Okay, okay… enough with stress, and burnout and personal rants, and on to another favorite topic – living with teenagers! No, I am serious – I think parenting teens is  an amazing art that can bring both teens and their parents rewards and great fulfillment. For parents, it is a test of sorts of how we did with our toddlers, as the teen years can be thought of as the “second toddlerhood”. Once again youth are focused on themselves, and look at the world as if they are the center of the universe. The teen years are a departure from the developing maturity of the school age years, where children gradually learn how to see the world from a less ego centered place, understand that others in their families and lives have needs, ideas and opinions that may be different but are still valid, and progressively learn to do more for themselves and feel more accomplished.  Then the tweens and teens hit, and, at least for a period of time, the maturity of the earlier stage seems to fade, or perhaps just alternate, with the “toddler-like” focus of : “me, my, I do it!”

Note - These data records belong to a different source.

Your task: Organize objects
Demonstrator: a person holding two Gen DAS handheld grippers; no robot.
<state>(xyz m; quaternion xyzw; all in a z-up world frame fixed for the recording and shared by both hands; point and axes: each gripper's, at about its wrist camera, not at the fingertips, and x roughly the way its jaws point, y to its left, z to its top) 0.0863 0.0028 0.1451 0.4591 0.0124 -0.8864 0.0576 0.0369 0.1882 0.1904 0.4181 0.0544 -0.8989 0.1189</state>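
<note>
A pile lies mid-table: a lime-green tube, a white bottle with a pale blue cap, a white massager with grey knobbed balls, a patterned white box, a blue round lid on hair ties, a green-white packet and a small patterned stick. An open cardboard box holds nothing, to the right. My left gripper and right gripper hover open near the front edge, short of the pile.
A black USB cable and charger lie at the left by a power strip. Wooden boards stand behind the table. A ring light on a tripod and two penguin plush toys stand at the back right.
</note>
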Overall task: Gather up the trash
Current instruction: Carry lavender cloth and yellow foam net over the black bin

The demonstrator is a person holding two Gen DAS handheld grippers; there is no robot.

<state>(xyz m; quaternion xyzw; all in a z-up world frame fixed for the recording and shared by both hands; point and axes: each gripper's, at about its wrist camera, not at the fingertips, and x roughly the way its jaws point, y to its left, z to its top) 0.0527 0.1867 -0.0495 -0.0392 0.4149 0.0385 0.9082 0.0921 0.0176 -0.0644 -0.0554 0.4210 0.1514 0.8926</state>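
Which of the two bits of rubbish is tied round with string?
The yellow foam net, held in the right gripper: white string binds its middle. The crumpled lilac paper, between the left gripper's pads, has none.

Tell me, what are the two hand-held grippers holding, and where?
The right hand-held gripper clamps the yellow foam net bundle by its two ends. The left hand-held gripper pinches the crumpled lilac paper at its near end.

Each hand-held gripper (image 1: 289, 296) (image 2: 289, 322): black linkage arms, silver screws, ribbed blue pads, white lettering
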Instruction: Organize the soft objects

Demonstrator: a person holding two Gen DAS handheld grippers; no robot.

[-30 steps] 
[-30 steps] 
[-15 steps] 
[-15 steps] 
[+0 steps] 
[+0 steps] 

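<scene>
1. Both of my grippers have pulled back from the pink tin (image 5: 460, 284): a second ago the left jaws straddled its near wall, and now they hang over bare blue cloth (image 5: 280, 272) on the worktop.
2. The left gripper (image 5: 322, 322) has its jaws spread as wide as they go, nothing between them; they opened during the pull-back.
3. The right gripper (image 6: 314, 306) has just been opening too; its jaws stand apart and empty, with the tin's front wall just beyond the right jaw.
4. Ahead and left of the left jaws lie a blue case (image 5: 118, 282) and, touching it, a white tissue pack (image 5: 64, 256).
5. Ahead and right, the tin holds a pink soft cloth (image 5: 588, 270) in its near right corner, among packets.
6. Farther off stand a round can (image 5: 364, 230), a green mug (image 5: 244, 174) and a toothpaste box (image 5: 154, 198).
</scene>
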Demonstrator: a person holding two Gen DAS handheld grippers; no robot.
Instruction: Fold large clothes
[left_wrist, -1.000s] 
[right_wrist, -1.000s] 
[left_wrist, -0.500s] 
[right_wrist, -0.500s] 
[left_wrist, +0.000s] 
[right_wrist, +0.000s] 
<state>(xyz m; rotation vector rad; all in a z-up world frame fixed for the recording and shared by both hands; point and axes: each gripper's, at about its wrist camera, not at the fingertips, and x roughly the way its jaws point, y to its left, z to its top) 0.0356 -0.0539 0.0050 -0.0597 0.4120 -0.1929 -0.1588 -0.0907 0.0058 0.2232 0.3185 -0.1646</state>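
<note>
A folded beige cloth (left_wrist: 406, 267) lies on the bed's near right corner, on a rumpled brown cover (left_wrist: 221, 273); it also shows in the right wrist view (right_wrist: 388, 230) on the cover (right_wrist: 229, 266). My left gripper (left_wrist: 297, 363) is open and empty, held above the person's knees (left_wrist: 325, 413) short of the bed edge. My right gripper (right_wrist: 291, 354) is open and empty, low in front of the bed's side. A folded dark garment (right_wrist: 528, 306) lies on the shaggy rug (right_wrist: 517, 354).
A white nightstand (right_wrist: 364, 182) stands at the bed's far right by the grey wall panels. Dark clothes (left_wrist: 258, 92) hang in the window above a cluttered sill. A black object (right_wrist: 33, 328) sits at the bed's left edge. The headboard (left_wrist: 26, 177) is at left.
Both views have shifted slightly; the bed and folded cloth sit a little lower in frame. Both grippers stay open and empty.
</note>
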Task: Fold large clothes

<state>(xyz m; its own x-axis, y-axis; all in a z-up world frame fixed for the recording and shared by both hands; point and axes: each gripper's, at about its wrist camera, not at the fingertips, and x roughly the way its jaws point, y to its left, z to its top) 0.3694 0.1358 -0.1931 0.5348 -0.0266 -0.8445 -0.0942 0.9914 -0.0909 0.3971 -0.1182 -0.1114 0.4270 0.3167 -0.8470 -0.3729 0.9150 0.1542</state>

During the teen years the brain changes rapidly, with increasing development of the centers that help with emotional regulation and “executive functioning” for sound decision making. In fact, adolescence is considered the second greatest period of brain development. All this is occurring while youth are viewing the world from a more independent position, including freedoms to choose their friends, clubs, hobbies, etc. How they love to compare themselves and their families to others and self- righteously insist: “But everyone else can!”  and “How come we are the only  family who doesn’t…” (Hint- this is a ploy, don’t fall for it!) They have likely mastered their communication skills and clearly have more energy and stamina than adults when trying to get their point across or their desires met.  This is why thoughtful parenting of teens is so very important, as well as so very challenging. Still, it is an opportunity for amazing growth for both the teen as well as the whole family. And, you really have no choice but to go along for the ride!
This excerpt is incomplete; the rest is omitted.